LES «FAITS NORMATIFS»

Les créations des mathématiciens et des logiciens soulèvent, en effet, pour la psychologie des problèmes que l'on pourrait, en un sens assez large, comparer à ceux que posent les créations normatives des juristes à la sociologie juridique. En effet, la sociologie comme la psychologie est une science de faits, sans compétence normative, tandis que le droit comme la logique est une discipline normative (pouvant prendre une forme dite pure comme le normativisme de H. Kelsen). Or, l'accord a fini par se faire, en distinguant les normes elles-mêmes, que ne discute pas la sociologie du droit, et les « faits normatifs » c'est-à-dire les constatations de fait selon lesquelles tel ou tel sujet construit ou accepte telle ou telle norme. On peut alors constituer une science explicative[1] des faits normatifs sans interférence, mais en correspondance, avec la création des normes. De même on peut concevoir une psychosociologie des créations musicales ou poétiques, etc., qui chercherait à les expliquer sans pour autant légiférer dans les questions d'esthétique ne relevant que des créateurs eux-mêmes. C'est dans ce même esprit de séparation radicale entre les questions de validité ou de norme et celles de fait ou de genèse causale que l'on peut tenter une interprétation psychologique des mathématiques ou de la logique, ne consistant en rien à les discuter mais uniquement à tenter de comprendre en vertu de quels processus génétiques s'expliquent telles ou telles constructions, y compris celles qui sont orientées dans la direction des fondements.

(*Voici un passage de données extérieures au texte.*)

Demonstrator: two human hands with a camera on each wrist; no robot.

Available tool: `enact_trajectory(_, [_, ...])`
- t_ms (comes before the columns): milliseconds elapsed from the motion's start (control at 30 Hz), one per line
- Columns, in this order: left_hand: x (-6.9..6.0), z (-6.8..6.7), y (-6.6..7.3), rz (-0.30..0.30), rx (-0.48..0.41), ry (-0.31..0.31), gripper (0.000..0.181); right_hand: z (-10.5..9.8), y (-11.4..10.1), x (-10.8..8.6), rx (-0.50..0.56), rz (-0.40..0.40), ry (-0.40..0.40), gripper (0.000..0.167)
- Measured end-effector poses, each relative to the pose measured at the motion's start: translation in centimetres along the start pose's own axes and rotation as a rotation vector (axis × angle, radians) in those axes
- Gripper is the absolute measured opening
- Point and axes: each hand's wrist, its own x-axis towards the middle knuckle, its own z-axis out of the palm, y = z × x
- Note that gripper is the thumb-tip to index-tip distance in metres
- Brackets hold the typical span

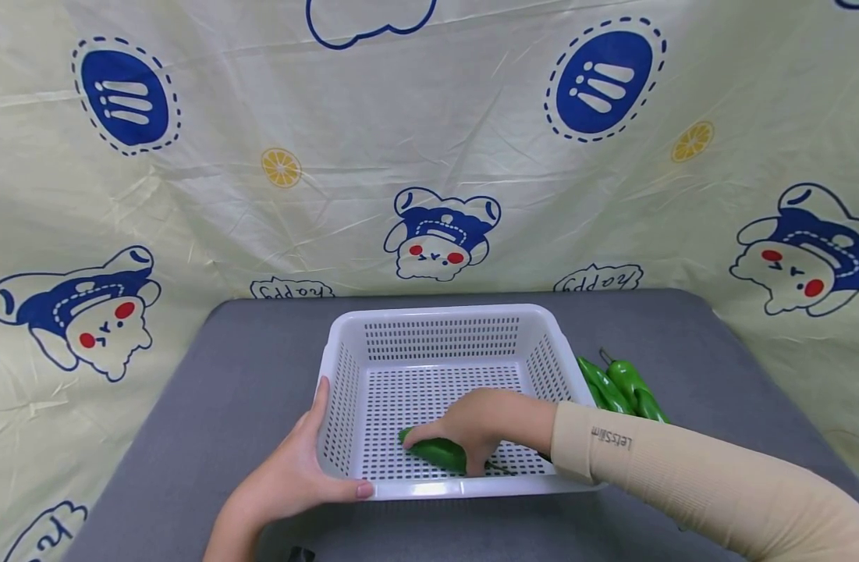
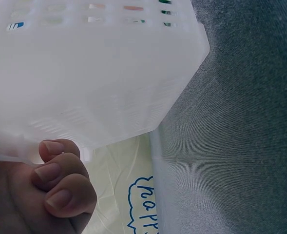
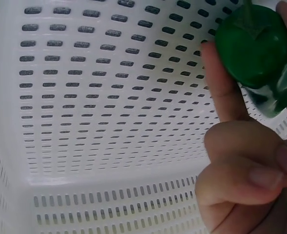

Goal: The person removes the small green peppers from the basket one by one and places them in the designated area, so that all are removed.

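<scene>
A white perforated plastic basket (image 1: 432, 312) sits on the grey table. At its near left corner my left hand (image 1: 292, 476) grips the rim, thumb over the front edge; the left wrist view shows curled fingers (image 2: 67, 195) by the basket wall. My right hand (image 1: 481, 425) reaches inside and holds a green pepper (image 1: 436, 454) low over the basket floor, toward the near side. Seen from the right wrist, the pepper's stem end (image 3: 254, 46) is between the fingers, while other fingers are folded below it.
More green peppers (image 1: 627, 381) lie on the table just right of the basket, partly hidden by the basket and right forearm. A patterned cloth (image 1: 443, 117) hangs behind the grey table (image 1: 260, 375). Something small and dark (image 1: 301, 554) shows at the bottom edge.
</scene>
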Motion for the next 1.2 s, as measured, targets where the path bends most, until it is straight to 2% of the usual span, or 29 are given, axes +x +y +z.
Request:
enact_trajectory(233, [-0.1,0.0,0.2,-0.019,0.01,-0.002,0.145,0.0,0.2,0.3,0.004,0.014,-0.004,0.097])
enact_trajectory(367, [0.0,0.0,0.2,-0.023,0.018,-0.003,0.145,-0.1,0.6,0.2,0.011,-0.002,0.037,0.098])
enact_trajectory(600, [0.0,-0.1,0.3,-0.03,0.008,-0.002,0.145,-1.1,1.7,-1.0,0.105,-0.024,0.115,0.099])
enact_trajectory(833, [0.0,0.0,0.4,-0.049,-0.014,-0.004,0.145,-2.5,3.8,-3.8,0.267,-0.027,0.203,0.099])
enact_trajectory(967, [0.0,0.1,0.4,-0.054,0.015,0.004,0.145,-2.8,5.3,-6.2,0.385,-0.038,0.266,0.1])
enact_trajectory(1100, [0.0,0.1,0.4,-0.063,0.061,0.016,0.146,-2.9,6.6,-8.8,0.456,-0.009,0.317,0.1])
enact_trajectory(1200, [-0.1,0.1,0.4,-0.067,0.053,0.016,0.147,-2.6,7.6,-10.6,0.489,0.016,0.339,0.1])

Mais, si de telles tentatives ont quelque chance de réussir, n'aboutiraient-elles pas à doubler inutilement l'analyse des fondements d'une analyse génétique lui faisant simplement écho, comme le chœur antique répétait les paroles des acteurs véritables ? Il n'en est rien, car une correspondance entre les structures implicatrices utilisées par l'activité logico-mathématique et les structures causales ou génétiques découvertes par la psychologie serait fort instructive pour l'épistémologie générale, même si cette correspondance demeurait partielle ou ne portait que sur certains aspects particuliers. Ce sont tous les problèmes du platonisme, du conceptualisme ou du nominalisme, et de l'apriorisme ou de l'empirisme qui seraient à reprendre si l'on pouvait fournir la preuve expérimentale que les tendances propres à la logique trouvent leur source dès les activités du sujet. Plus précisément, les travaux portant sur les fondements aboutissent à chercher dans les connaissances logico-mathématiques un point de départ universel. Du point de vue psychologique, les activités du sujet rendant possible une telle analyse normative apparaissent au contraire comme le point d'arrivée d'un long processus génétique. Une épistémologie soucieuse de concilier sans cercle vicieux ces deux aspects de déduction normative et d'explication génétique ne pourra donc guère s'orienter que dans la direction d'une sorte de dialectique substituant à l'apriorisme statique l'idée d'une construction continue, à la fois progressive et réflexive, et sans primat nécessaire de l'intuition des évidences mais réservant une part prépondérante à la formalisation, conçue comme un instrument rendu indispensable par le déroulement historique lui-même de l'analyse régressive. (Études d'épistémologie génétique, Paris, Presses Universitaires de France, vol. 14, pp. 147-148.)

[1] Au sens, non pas d'une incursion dans les problèmes de validité, mais d'une explication causale des processus conduisant à telle ou telle démarche de la pensée.